Prémio Fernando Távora distingue três arquitectos

premio_fernando_tavora_2018

Os arquitetos Pedro Bragança, Filipa de Castro Guerreiro e Carla Garrido de Oliveira, investigadores do grupo ATPH-Arquitetura, Engenharia e Maquetes, são os vencedores da 14.ª edição do Prémio Fernando Távora, foi hoje anunciado.
O anúncio do vencedor da 14.ª edição do Prémio Fernando Távora foi feito esta noite, no salão nobre da Câmara Municipal de Matosinhos, nas comemorações do Dia Mundial da Arquitetura, numa organização da Secção Regional do Norte da Ordem dos Arquitetos (OASRN) com o município e a Casa da Arquitetura.

A OASRN realçou que, pela primeira vez, venceu uma proposta em coautoria. A proposta intitula-se “Viagem pela viagem de Duarte d`Armas, perspetivas presentes de territórios limiares”.

“Esta viagem propõe perspetivar coletivamente imagens de futuro a partir de um olhar presente tendo por mote o percurso e as gravuras de Duarte d`Armas, realizadas no território português, no início do século XVI, a pedido do rei D. Manuel I”, indica descrição dos arquitetos vencedores, divulgada pela OASRN.

(…)

Carla Garrido de Oliveira é professora de História da Arquitectura Portuguesa na FAUP, doutorada em 2016 com a tese “A Nossa Casa: Proposta de uma reforma moderna para a arquitetura portuguesa. 1890-1933, Trânsitos europeus na obra de Raul Lino”.

Filipa de Castro Guerreiro é docente de Projeto 1, também na FAUP, doutorada em 2016 com a tese “Colónias Agrícolas Portuguesas construídas pela Junta de Colonização Interna entre 1936 e 1960. A casa, o assentamento e o território”. Com Tiago Correia partilha o Ateliê da Bouça.

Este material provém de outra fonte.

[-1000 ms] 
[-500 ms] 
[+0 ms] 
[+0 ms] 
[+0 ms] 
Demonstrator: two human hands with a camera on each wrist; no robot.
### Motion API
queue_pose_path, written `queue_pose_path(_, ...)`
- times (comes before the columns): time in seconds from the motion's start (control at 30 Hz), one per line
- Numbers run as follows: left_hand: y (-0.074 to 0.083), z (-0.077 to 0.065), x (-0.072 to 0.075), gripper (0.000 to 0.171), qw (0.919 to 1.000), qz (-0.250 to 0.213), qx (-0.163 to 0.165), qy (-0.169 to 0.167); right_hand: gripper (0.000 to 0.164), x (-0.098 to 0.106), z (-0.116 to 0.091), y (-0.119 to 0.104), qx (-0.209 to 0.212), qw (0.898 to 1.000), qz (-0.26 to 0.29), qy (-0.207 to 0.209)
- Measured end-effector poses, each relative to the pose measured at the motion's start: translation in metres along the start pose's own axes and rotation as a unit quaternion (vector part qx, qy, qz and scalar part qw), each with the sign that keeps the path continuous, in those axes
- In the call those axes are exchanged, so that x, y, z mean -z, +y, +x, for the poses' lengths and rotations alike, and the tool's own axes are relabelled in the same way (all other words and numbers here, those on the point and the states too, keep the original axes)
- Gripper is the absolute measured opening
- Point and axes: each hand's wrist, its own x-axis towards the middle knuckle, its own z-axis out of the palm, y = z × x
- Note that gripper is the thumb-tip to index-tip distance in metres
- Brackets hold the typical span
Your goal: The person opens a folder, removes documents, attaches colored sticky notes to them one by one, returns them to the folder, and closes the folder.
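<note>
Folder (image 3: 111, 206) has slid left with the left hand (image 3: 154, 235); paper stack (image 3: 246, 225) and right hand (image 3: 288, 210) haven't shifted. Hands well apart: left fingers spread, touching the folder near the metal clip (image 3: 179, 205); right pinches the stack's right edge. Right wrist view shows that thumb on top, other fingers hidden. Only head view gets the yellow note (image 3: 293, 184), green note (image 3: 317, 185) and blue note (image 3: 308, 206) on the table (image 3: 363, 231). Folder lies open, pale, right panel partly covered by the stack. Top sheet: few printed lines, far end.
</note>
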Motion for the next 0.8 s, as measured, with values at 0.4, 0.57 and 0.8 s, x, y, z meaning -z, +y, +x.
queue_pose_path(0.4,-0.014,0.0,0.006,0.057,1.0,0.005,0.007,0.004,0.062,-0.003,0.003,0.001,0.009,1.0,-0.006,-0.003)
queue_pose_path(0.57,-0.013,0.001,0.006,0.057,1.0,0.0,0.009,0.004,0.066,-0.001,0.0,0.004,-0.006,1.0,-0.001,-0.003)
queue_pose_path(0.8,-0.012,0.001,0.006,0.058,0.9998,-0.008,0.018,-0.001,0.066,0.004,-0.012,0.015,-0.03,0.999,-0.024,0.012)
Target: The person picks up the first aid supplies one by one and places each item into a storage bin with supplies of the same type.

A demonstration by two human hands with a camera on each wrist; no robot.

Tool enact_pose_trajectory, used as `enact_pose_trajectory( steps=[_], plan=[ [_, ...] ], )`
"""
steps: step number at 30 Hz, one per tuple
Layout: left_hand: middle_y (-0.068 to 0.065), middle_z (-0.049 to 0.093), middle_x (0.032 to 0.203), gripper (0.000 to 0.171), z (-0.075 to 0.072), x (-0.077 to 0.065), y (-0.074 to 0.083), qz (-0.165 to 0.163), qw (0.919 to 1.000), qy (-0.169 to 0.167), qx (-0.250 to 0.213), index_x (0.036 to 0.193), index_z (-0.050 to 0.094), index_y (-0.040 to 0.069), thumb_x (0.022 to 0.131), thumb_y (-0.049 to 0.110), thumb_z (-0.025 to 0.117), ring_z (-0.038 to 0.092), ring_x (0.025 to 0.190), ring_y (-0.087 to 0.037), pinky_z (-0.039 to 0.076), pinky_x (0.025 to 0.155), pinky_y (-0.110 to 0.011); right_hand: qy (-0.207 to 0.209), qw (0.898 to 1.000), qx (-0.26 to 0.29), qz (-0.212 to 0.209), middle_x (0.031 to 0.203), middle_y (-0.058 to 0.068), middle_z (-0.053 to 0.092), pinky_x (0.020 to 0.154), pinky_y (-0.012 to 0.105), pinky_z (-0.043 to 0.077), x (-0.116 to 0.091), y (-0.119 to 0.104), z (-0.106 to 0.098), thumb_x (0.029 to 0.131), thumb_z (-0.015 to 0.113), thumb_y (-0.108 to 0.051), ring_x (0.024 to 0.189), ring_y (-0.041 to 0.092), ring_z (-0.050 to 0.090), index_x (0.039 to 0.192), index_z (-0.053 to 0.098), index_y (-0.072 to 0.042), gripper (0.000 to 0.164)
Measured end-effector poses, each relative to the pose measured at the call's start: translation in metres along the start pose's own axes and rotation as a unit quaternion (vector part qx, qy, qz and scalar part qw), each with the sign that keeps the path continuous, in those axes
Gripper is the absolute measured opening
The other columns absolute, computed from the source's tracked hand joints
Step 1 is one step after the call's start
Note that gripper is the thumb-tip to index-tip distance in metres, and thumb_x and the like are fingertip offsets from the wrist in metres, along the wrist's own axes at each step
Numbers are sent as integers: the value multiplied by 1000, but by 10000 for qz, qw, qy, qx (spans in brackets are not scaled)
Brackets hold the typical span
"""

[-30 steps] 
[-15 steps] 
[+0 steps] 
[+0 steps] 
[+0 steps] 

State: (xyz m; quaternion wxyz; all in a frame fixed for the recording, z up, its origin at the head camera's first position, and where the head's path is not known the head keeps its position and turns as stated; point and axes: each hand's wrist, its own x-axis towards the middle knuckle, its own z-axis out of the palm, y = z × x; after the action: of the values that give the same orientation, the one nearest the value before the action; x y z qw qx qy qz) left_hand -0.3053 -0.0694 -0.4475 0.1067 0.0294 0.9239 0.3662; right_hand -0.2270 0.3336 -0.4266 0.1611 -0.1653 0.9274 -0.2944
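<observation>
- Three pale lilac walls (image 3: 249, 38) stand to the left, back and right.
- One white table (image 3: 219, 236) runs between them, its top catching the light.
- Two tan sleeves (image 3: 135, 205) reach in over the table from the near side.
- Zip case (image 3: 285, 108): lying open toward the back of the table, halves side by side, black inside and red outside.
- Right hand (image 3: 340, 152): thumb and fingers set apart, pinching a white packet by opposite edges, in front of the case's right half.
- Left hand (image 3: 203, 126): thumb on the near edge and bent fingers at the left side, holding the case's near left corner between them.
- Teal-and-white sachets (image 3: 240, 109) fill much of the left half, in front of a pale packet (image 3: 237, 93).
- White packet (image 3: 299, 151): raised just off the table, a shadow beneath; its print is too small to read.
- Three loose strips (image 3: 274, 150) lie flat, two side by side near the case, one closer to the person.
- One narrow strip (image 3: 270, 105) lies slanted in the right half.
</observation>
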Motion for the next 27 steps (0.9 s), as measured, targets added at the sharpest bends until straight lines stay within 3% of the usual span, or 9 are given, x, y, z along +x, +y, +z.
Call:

Pedro Bragança é mestre em Arquitetura, investigador no ATPH e bolseiro da Fundação da Ciência e Tecnologia. Sob a coordenação de Marta Oliveira, efetua um projeto de investigação sobre o volume IV do Guia de Portugal (Fundação Calouste Gulbenkian), em parceria com a Midas Filmes e o realizador João Canijo.

O Prémio Fernando Távora de arquitetura foi instituído pela OASRN em homenagem ao fundador da chamada Escola do Porto, investigador, viajante, pedagogo, que influenciou gerações de arquitetos, autor de um extenso “Diário de Bordo”, que acompanha uma viagem de meses, realizada no início da década de 1960, e que constitui um “laboratório do autor” e um testemunho sobre as vias que fizeram a contemporaneidade da arquitetura portuguesa.

O prémio distingue a melhor proposta de viagem de investigação, feita por arquitetos inscritos na Ordem, e consiste numa bolsa de viagem.